TASK: Write out the listing below exactly, and omit any images you find in it.

++++ TASK DATA ++++

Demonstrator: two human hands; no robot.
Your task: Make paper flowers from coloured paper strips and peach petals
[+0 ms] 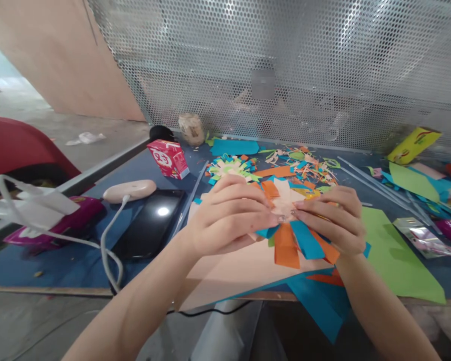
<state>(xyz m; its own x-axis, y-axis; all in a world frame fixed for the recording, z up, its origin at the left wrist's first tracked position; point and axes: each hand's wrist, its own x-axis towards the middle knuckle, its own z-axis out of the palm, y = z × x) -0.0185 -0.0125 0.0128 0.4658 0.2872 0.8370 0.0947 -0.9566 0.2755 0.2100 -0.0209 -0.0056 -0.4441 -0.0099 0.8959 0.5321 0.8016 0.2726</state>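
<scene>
Between my two hands is a paper flower (286, 245) with orange, blue and pale petals around a peach middle. My left hand (235, 215) grips it from the left, thumb and fingers pinched near its centre. From the right, my right hand (330, 218) pinches the same flower, fingertips close to those of the left. Parts of the flower are hidden behind both hands. Under them lies peach paper (225, 276) with a blue sheet below it. Just behind my left hand sits a fringed paper flower (231, 168) in green, blue and orange.
A black phone (150, 225), a white cabled device (130, 190) and a pink box (168, 159) stand left. Paper scraps (304, 163) lie at the back, before a perforated metal panel (225, 75). Green paper (394, 255), clear sticks (379, 188) and a yellow box (413, 145) are right.
</scene>
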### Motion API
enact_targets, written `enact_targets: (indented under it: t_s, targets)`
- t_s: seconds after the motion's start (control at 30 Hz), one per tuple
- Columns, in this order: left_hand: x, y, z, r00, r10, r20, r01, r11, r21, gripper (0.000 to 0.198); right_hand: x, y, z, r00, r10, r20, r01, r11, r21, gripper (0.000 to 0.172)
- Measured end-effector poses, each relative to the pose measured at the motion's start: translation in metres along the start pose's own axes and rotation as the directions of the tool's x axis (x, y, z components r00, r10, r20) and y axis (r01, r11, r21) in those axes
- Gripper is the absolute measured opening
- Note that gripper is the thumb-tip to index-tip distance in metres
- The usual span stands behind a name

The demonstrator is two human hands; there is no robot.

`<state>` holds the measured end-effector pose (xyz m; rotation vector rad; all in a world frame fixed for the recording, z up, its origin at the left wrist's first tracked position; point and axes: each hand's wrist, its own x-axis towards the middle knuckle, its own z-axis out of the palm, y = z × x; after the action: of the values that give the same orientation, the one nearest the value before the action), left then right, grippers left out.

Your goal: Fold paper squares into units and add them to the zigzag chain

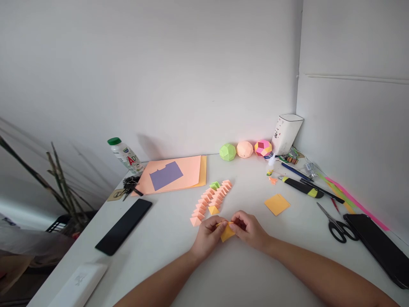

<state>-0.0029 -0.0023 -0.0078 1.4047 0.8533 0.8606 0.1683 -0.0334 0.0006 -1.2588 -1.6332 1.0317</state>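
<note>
Between my two hands is a small orange-yellow sheet of paper (227, 234), partly folded, low over the white table. My left hand (208, 235) pinches its left side between thumb and fingers. On its right side, my right hand (249, 230) has its thumb and fingertips closed on the paper. Just beyond my left hand stand two rows of folded peach paper pieces (201, 204), with a green folded piece (214, 185) at the far end. One yellow folded piece (214, 209) sits at the near end of the right row. Orange-yellow paper squares (277, 204) lie to the right.
Peach and orange sheets (191, 172) with a purple piece (166, 175) lie at the back left, beside a bottle (126, 155). Three paper balls (244, 149) line the wall. At right are scissors (337, 226), a utility knife (302, 186) and a black case (378, 247).
</note>
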Motion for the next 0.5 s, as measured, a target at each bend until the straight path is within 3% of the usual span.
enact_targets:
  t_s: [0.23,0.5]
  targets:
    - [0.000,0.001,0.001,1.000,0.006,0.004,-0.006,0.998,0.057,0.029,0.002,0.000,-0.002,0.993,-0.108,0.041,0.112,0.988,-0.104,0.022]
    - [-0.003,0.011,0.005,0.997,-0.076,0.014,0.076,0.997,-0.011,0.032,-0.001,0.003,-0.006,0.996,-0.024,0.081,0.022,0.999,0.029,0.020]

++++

EXPECTED ANSWER:
Demonstrator: two human hands; no robot.
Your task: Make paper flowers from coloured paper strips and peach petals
[+0 ms] 
<state>(xyz m; its own x-axis, y-axis; all in a world frame fixed for the recording, z up, its origin at the left wrist's first tracked position; point and axes: each hand's wrist, its own x-axis towards the middle knuckle, its own z-axis out of the palm, y = z × x) -0.0185 -0.0125 0.0128 0.4658 0.2872 0.8370 0.0947 -0.9566 0.2755 0.2100 -0.0209 -0.0056 -0.4441 -0.0099 0.8959 0.5321 0.8016 0.2726</state>
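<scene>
Between my two hands is a paper flower (286, 245) with orange, blue and pale petals around a peach middle. My left hand (235, 215) grips it from the left, thumb and fingers pinched near its centre. From the right, my right hand (330, 218) pinches the same flower, fingertips close to those of the left. Parts of the flower are hidden behind both hands. Under them lies peach paper (225, 276) with a blue sheet below it. Just behind my left hand sits a fringed paper flower (231, 168) in green, blue and orange.
A black phone (150, 225), a white cabled device (130, 190) and a pink box (168, 159) stand left. Paper scraps (304, 163) lie at the back, before a perforated metal panel (225, 75). Green paper (394, 255), clear sticks (379, 188) and a yellow box (413, 145) are right.
</scene>
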### Motion API
enact_targets, written `enact_targets: (indented under it: t_s, targets)`
- t_s: seconds after the motion's start (control at 30 Hz), one per tuple
- Columns, in this order: left_hand: x, y, z, r00, r10, r20, r01, r11, r21, gripper (0.000 to 0.198); right_hand: x, y, z, r00, r10, r20, r01, r11, r21, gripper (0.000 to 0.172)
- Measured end-effector poses, each relative to the pose measured at the motion's start: translation in metres along the start pose's own axes and rotation as the directions of the tool's x axis (x, y, z components r00, r10, r20) and y axis (r01, r11, r21) in those axes
- Gripper is the absolute measured opening
- Note that gripper is the thumb-tip to index-tip distance in metres
- The usual span stands behind a name

The demonstrator is two human hands; there is no robot.

`<state>` holds the measured end-effector pose (xyz m; rotation vector rad; all in a world frame fixed for the recording, z up, its origin at the left wrist's first tracked position; point and axes: each hand's wrist, its own x-axis towards the middle knuckle, its own z-axis out of the palm, y = z × x; after the action: of the values that give the same orientation, the one nearest the value before the action), left then right, grippers left out.

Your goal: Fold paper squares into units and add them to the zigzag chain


<state>-0.0029 -0.0023 -0.0078 1.4047 0.8533 0.8606 0.1683 -0.0334 0.0006 -1.2588 -1.6332 1.0317</state>
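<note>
Between my two hands is a small orange-yellow sheet of paper (227, 234), partly folded, low over the white table. My left hand (208, 235) pinches its left side between thumb and fingers. On its right side, my right hand (249, 230) has its thumb and fingertips closed on the paper. Just beyond my left hand stand two rows of folded peach paper pieces (201, 204), with a green folded piece (214, 185) at the far end. One yellow folded piece (214, 209) sits at the near end of the right row. Orange-yellow paper squares (277, 204) lie to the right.
Peach and orange sheets (191, 172) with a purple piece (166, 175) lie at the back left, beside a bottle (126, 155). Three paper balls (244, 149) line the wall. At right are scissors (337, 226), a utility knife (302, 186) and a black case (378, 247).
</note>
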Motion for the next 0.5 s, as measured, a target at each bend until the straight path is within 3% of the usual span.
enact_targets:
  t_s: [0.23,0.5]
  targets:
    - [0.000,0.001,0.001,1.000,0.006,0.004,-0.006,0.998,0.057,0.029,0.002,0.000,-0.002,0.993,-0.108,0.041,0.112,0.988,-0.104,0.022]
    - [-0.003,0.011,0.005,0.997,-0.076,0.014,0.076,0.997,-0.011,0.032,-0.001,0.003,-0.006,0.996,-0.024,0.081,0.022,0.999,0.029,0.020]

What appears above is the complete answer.